• [WHAT YOU HAVE TO DO]: Skip the pictures and write out, word for word, the lines below from the one with "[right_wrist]" through the one with "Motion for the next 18", inclusive.

• [AVAILABLE RECORDS]:
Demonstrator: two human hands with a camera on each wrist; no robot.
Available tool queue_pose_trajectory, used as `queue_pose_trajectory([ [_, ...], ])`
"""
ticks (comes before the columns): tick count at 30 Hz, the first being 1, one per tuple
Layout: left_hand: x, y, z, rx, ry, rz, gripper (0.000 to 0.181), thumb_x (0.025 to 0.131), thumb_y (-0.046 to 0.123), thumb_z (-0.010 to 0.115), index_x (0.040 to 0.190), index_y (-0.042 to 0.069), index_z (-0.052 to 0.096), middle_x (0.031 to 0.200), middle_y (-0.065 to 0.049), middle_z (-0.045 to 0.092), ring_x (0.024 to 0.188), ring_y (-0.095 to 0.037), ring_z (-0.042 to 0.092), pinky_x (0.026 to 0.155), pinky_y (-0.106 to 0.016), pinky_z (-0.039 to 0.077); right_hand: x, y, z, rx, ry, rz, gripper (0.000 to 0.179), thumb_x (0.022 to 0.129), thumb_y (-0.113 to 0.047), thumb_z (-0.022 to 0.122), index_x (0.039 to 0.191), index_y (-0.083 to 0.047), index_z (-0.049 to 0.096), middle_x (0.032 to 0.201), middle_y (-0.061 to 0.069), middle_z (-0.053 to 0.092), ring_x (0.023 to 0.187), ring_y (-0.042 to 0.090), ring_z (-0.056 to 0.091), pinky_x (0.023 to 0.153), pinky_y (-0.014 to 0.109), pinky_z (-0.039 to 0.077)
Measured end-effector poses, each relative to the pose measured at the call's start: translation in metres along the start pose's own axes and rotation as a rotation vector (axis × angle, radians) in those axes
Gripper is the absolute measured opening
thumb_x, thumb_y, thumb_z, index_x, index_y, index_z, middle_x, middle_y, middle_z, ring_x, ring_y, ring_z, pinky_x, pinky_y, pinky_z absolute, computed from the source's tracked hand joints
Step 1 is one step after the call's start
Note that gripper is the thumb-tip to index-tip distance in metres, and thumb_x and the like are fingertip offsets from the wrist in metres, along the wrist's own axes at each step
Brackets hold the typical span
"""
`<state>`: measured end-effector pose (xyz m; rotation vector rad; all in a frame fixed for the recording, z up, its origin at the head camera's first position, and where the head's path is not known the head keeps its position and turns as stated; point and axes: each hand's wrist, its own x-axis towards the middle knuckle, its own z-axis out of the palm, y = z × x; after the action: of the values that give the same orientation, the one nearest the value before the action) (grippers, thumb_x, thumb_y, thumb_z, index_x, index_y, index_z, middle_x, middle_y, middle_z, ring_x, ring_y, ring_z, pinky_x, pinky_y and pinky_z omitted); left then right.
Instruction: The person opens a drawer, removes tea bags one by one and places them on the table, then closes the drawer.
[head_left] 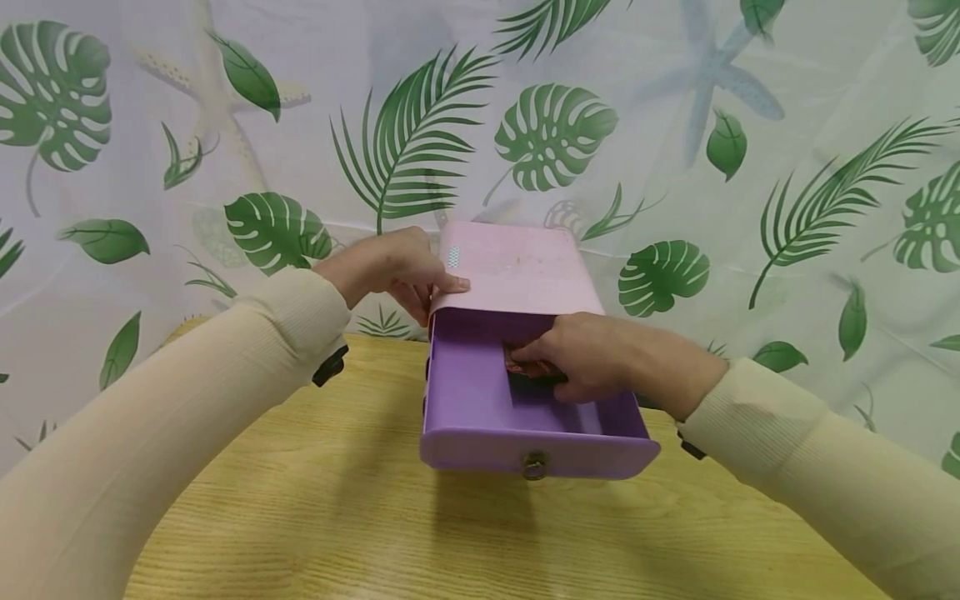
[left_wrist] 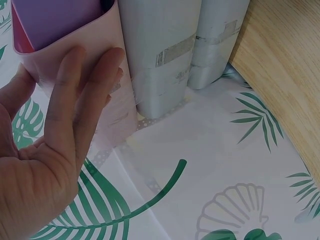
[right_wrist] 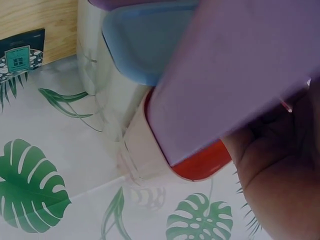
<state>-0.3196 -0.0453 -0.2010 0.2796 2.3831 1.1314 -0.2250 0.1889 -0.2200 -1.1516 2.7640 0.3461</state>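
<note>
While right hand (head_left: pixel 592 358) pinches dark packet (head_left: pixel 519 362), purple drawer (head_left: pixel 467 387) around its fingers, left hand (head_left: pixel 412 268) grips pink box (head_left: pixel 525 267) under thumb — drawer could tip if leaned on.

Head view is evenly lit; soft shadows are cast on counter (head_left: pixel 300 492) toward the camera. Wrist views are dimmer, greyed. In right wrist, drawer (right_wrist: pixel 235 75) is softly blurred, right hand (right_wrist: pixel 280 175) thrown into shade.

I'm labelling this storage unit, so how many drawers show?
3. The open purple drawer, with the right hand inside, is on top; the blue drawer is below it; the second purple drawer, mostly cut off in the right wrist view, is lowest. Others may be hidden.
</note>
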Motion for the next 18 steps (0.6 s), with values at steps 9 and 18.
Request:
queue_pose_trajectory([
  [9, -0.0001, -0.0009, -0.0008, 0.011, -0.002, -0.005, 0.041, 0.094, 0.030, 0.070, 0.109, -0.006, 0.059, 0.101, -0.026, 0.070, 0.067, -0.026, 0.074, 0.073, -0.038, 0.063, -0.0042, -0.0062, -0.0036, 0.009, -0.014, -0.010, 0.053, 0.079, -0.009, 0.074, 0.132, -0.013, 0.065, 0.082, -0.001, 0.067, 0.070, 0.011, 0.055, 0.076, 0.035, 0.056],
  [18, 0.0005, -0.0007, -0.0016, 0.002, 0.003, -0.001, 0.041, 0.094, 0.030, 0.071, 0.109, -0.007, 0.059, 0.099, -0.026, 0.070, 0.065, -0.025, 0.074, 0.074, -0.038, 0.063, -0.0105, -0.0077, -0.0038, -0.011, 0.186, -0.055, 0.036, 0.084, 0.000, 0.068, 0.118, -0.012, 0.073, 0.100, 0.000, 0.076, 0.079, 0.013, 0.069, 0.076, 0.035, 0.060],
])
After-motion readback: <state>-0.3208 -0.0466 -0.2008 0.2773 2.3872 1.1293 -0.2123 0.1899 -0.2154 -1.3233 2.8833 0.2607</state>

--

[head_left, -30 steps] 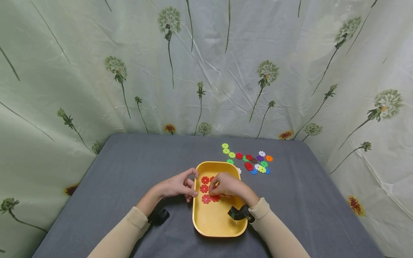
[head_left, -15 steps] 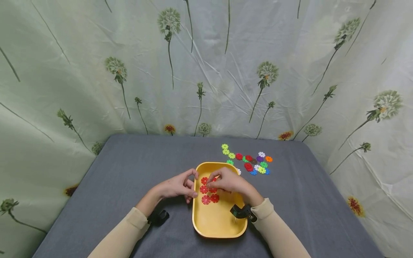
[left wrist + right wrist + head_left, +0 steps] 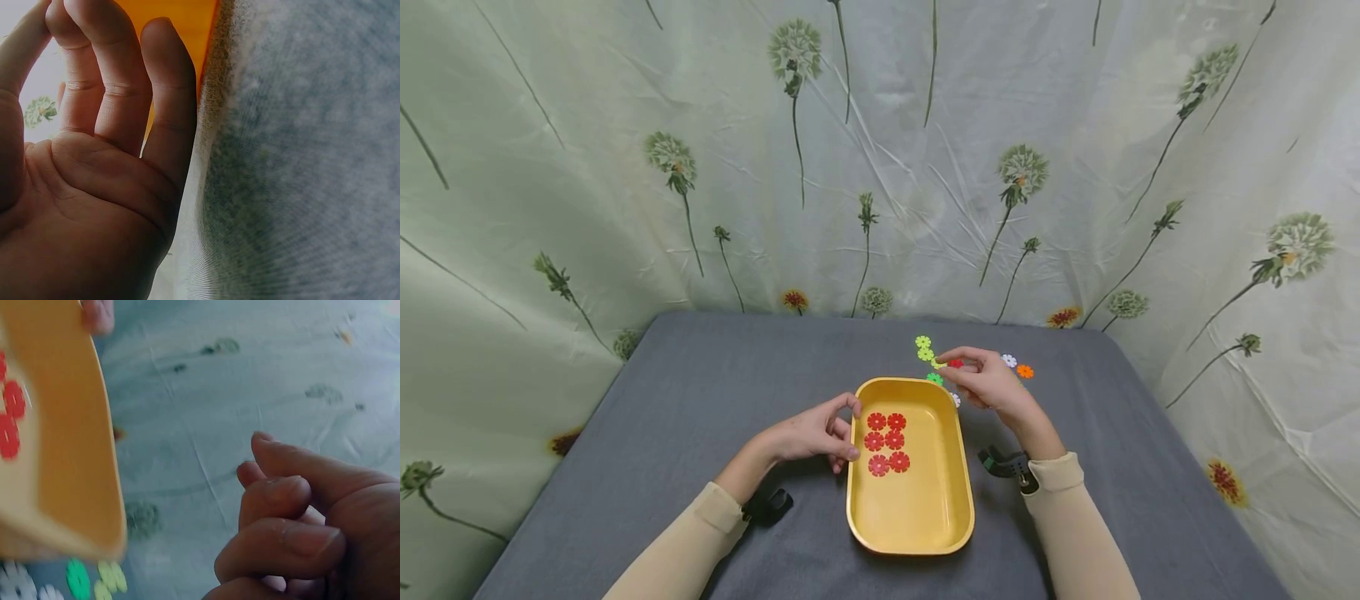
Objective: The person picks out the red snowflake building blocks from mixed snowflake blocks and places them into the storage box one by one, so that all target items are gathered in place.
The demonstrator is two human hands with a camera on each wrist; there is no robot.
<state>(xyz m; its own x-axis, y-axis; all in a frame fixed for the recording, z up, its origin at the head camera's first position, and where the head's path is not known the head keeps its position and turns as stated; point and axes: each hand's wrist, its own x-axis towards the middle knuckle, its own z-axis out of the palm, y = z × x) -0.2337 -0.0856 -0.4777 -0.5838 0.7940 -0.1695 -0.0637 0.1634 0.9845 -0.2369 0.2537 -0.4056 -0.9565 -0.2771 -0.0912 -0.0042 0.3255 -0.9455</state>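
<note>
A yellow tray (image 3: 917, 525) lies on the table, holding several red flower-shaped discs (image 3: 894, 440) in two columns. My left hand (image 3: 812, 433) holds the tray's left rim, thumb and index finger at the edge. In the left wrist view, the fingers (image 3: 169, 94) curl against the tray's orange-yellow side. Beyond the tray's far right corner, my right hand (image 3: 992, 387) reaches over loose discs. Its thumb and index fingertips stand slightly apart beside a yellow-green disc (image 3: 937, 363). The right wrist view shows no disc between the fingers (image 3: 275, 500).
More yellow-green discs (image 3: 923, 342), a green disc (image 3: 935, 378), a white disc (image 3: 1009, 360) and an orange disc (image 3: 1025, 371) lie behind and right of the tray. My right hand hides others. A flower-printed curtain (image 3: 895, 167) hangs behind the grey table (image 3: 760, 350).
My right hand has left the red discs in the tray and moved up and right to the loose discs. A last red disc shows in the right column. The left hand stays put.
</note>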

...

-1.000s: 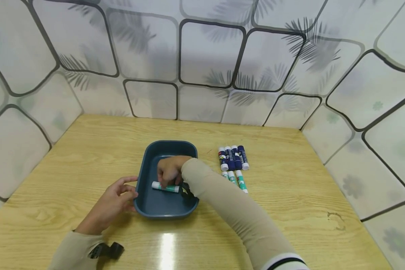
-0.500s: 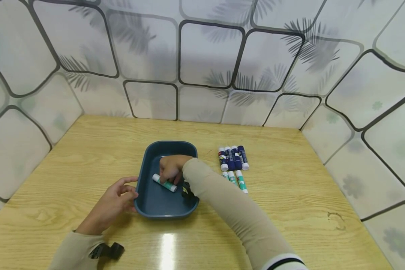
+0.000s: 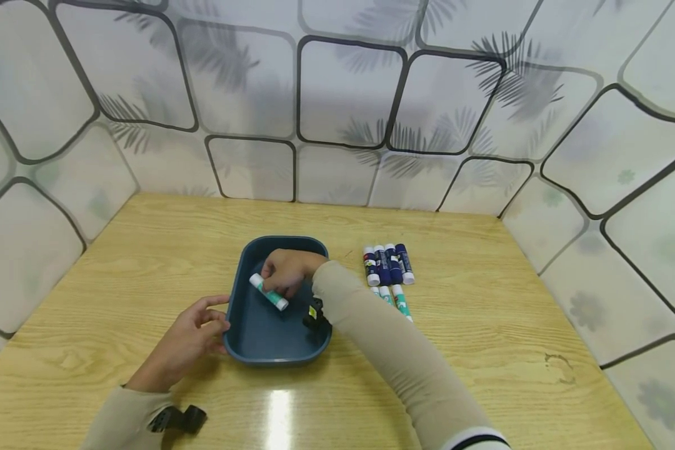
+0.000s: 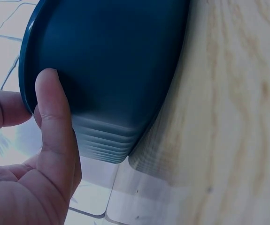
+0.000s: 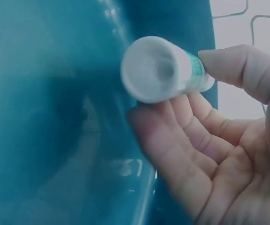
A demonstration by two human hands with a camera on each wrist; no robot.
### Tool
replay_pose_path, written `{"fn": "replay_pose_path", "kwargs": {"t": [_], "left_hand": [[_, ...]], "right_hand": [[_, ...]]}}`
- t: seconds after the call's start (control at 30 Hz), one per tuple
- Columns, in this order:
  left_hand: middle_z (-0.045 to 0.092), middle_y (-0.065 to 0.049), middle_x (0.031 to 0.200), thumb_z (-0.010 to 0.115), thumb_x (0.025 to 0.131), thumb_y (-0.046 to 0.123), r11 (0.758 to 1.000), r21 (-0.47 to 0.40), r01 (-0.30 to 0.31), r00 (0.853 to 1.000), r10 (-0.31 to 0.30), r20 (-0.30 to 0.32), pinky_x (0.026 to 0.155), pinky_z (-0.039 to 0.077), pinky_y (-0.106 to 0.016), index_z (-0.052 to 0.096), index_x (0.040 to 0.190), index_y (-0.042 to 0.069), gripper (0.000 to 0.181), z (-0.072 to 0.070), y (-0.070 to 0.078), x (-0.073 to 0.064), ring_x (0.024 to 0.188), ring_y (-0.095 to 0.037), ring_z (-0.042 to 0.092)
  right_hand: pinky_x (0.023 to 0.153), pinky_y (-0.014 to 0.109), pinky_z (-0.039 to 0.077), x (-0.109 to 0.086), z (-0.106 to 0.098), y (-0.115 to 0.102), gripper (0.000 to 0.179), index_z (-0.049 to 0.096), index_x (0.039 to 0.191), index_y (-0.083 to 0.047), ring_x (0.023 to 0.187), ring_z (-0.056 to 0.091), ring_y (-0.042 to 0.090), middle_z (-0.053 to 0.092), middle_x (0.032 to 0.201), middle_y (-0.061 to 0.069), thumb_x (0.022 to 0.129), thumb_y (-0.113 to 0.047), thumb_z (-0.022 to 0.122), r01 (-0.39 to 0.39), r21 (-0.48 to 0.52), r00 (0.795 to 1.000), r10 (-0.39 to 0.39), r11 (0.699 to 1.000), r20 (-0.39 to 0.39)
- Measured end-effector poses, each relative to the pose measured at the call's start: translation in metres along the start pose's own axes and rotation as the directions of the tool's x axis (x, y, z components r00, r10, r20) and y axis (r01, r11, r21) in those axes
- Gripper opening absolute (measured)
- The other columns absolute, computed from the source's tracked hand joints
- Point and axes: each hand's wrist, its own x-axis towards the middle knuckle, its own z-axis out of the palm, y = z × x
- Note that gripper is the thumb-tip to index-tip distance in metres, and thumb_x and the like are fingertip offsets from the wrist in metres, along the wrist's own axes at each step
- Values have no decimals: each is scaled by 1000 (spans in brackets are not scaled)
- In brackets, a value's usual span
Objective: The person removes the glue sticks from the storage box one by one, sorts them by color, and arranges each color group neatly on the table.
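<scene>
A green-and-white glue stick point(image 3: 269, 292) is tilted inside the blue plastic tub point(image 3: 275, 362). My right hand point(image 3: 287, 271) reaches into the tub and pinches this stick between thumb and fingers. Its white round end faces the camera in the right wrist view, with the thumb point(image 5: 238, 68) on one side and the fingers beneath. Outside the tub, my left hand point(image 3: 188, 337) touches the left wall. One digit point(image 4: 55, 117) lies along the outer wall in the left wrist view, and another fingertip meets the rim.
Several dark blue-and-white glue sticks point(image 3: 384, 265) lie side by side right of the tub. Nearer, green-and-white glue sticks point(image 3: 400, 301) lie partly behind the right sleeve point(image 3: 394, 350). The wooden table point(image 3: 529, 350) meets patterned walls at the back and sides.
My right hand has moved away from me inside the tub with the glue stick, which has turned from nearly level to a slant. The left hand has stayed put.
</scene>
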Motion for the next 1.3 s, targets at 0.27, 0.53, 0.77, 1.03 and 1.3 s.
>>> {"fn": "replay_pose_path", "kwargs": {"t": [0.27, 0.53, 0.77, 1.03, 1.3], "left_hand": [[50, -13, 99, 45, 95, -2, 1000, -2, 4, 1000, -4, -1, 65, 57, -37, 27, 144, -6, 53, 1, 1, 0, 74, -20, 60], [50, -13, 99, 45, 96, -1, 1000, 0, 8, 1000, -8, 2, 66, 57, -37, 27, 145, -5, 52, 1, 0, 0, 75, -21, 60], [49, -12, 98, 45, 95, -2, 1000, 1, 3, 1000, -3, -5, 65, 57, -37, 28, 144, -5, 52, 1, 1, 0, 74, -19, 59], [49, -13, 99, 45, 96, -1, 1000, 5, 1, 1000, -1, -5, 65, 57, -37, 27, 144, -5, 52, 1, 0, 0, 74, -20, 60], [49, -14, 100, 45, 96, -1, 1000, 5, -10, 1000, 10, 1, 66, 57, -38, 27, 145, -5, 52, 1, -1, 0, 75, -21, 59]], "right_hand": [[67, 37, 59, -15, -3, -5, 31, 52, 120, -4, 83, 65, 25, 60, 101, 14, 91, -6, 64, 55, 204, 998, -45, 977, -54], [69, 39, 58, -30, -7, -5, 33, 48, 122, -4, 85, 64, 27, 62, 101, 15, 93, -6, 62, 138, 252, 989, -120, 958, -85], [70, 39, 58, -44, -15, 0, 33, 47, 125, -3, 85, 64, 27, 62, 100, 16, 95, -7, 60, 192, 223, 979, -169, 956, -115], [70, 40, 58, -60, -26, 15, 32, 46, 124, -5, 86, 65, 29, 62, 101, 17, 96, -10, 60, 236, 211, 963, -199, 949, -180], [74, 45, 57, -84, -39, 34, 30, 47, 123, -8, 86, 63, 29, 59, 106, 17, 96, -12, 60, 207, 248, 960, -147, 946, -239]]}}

• [RESPONSE]:
[right_wrist] 
<state>-0.3196 -0.0453 -0.2010 0.2796 2.3831 1.1314 -0.2250 0.1889 -0.2200 -1.1516 2.7640 0.3461</state>
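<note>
While right hand (head_left: pixel 592 358) pinches dark packet (head_left: pixel 519 362), purple drawer (head_left: pixel 467 387) around its fingers, left hand (head_left: pixel 412 268) grips pink box (head_left: pixel 525 267) under thumb — drawer could tip if leaned on.

Head view is evenly lit; soft shadows are cast on counter (head_left: pixel 300 492) toward the camera. Wrist views are dimmer, greyed. In right wrist, drawer (right_wrist: pixel 235 75) is softly blurred, right hand (right_wrist: pixel 280 175) thrown into shade.

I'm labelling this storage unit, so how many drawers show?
3. The open purple drawer, with the right hand inside, is on top; the blue drawer is below it; the second purple drawer, mostly cut off in the right wrist view, is lowest. Others may be hidden.
</note>
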Motion for the next 18 steps (0.6 s), with values at steps 9 and 18.

This exercise has been fully answered.